I believe we have no certain knowledge of what is right and wrong and even if we had, I believe we should find it just as hard as ever to do something that we knew for certain to be right in the teeth of our personal interests and inclinations. Actually, we have to make the best judgment we can about what is right and then we have to bet on it by trying to make ourselves act on it, without being sure about it.
Since we can never be sure, we have to try to be charitable and open to persuasion that we may, after all, have been in the wrong, and at the same time we have to be resolute and energetic in what we do in order to be effective. It is difficult enough to combine effectiveness with humility and charity in trying to do what is right, but it is still more difficult to try to do right at all, because this means fighting oneself.
Trying to do right does mean fighting oneself, because, by nature, each of us feels and behaves as if he were the center and the purpose of the universe. But I do feel sure that I am not that, and that, in behaving as if I were, I am going wrong. So one has to fight oneself all the time, and this means that suffering is not only inevitable, but is an indispensable part of a lifelong education, if only one can learn how to profit by it. I believe that everything worth winning does have its price in suffering, and I know, of course, where this belief of mine comes from. It comes from the accident of my having been born in a country where the local religion has been Christianity.

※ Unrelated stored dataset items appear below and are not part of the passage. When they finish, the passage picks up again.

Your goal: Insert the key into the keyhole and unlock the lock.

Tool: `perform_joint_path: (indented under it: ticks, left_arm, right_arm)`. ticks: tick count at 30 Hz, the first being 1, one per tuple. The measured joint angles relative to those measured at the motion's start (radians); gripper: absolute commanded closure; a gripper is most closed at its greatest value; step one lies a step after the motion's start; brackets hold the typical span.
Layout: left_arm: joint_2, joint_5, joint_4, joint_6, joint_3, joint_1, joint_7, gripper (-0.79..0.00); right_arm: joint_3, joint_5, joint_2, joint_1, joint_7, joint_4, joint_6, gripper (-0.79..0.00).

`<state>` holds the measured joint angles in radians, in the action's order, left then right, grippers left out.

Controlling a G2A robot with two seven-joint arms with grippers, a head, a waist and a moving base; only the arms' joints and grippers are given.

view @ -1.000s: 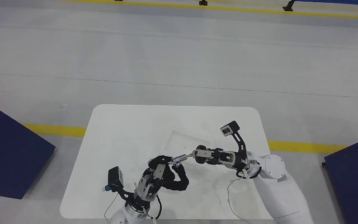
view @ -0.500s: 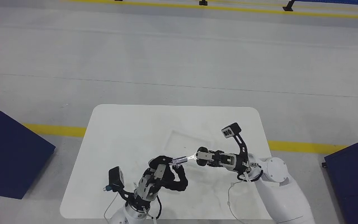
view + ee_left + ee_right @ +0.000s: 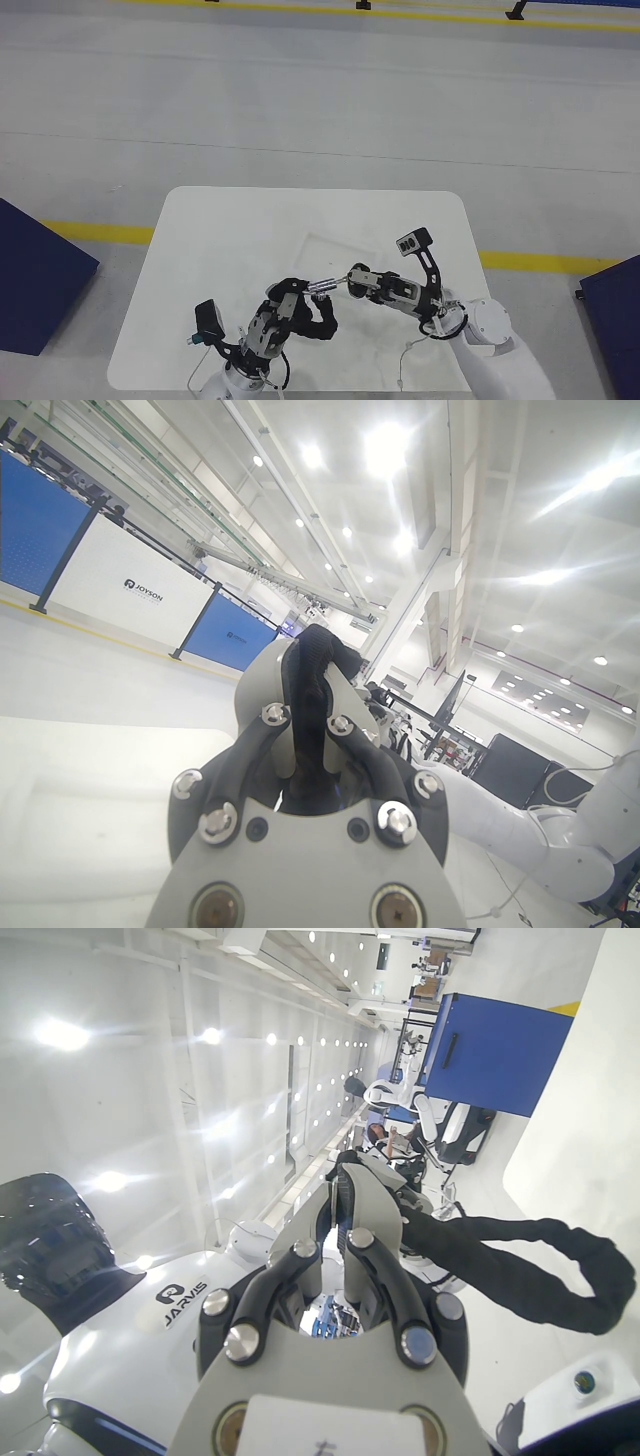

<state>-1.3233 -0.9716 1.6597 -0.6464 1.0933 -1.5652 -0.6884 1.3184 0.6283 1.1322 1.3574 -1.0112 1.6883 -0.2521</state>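
tools both clamped: left tool [image 3: 298, 292] on black lock [image 3: 326, 320], right tool [image 3: 352, 277] on key [image 3: 338, 281] at its cylinder [image 3: 320, 287].

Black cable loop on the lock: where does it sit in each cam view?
Top view: black cable loop between the two arms, over the white table's near half.
Left wrist view: loop pinched in the left hand, sticking out past its tip.
Right wrist view: loop arcing beyond the right hand, against the table.
Shared landmark: the white table.
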Motion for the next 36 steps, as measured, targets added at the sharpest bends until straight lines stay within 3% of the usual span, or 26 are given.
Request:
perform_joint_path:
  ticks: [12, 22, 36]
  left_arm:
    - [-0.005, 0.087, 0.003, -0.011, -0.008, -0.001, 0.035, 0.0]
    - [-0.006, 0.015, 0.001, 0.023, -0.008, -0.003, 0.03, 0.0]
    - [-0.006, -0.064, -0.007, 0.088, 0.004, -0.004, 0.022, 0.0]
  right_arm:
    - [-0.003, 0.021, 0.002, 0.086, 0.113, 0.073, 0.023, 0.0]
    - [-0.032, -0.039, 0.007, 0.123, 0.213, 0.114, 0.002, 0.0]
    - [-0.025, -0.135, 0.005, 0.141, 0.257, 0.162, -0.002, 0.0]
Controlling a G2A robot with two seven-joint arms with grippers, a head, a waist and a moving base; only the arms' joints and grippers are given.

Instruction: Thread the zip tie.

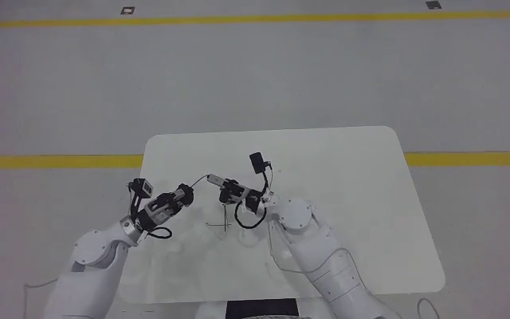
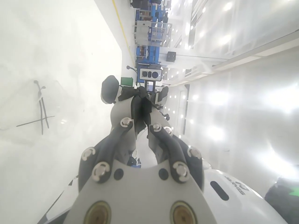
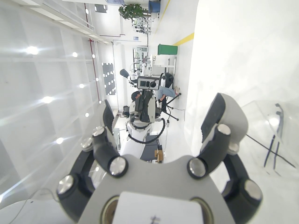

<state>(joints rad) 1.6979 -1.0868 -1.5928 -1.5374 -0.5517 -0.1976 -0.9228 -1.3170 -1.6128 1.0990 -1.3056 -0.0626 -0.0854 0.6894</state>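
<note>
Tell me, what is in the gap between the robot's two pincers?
A thin dark zip tie, running from the shut left pincer toward the open right pincer, above the white table. The top view shows it.

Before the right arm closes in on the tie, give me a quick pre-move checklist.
1. Left gripper shut on the zip tie: ok.
2. Right gripper open, nothing between its fingers: ok.
3. Grippers facing each other above the table: ok.
4. Tie's free end aligned with its head: cannot tell.
5. Spare ties flat on the table, apart from both grippers: ok.
</note>
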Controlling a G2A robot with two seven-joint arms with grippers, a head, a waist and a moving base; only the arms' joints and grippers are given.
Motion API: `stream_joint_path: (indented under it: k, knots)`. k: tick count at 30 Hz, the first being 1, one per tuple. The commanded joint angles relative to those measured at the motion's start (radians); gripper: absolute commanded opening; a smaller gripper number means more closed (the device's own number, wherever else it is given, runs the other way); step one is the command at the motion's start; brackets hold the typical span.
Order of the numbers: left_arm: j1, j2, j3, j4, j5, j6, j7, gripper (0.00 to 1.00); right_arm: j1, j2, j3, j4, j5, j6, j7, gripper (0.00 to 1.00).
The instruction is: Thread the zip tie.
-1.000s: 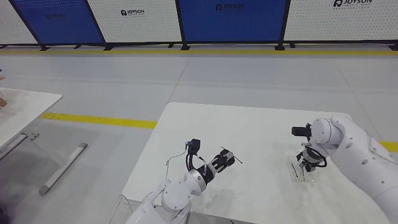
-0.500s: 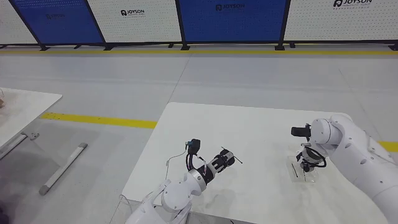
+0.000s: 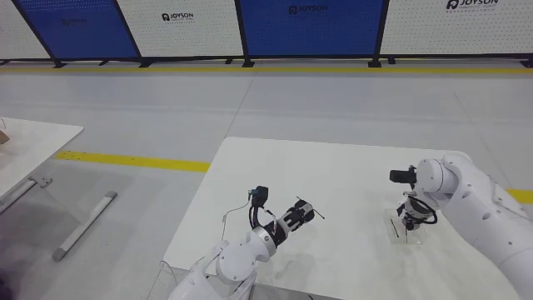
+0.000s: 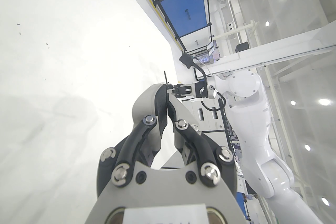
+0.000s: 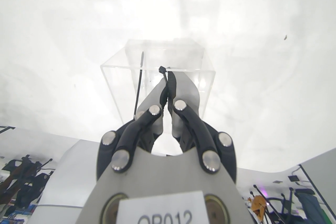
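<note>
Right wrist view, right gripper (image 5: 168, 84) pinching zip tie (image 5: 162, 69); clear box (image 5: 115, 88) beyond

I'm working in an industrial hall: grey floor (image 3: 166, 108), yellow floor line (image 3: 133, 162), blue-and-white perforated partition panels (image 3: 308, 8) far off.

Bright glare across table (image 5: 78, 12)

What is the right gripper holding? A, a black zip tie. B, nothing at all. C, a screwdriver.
A: the right gripper is shut on a thin black zip tie, whose head pokes out at the tips, in front of a clear box.
</note>
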Motion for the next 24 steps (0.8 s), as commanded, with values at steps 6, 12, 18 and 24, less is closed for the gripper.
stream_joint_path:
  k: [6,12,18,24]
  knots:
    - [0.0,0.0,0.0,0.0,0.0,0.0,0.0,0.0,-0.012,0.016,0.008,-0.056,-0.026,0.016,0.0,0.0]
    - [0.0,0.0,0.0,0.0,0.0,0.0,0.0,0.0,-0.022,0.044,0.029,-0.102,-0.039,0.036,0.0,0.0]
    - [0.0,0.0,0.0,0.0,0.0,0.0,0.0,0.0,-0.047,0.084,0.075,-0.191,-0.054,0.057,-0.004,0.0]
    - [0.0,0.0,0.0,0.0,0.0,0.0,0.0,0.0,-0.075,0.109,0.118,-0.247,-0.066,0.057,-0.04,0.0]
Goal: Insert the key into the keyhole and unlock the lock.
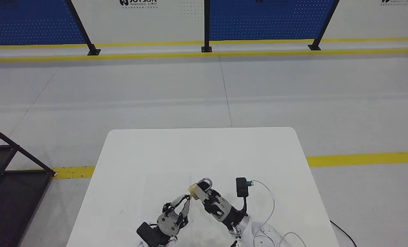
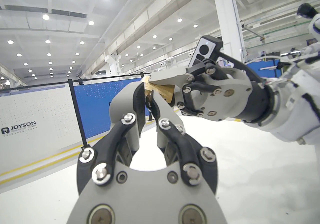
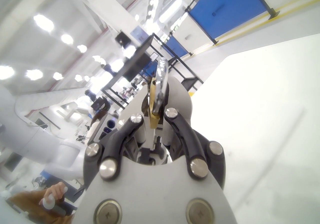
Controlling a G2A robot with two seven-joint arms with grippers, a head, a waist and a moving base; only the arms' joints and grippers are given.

Another belief that I owe to Christianity is a conviction that love is what gives life its meaning and purpose, and that suffering is profitable when it is met in the course of following love’s lead. But I can’t honestly call myself a believing Christian in the traditional sense. To imagine one’s own church, civilization, nation, or family is the chosen people is, I believe, as wrong as it would be for me to imagine that I myself am God. I agree with Symmachus, the pagan philosopher who put the case for toleration to a victorious Christian church, and I will end by quoting his words: “The universe is too great a mystery for there to be only one single approach to it.”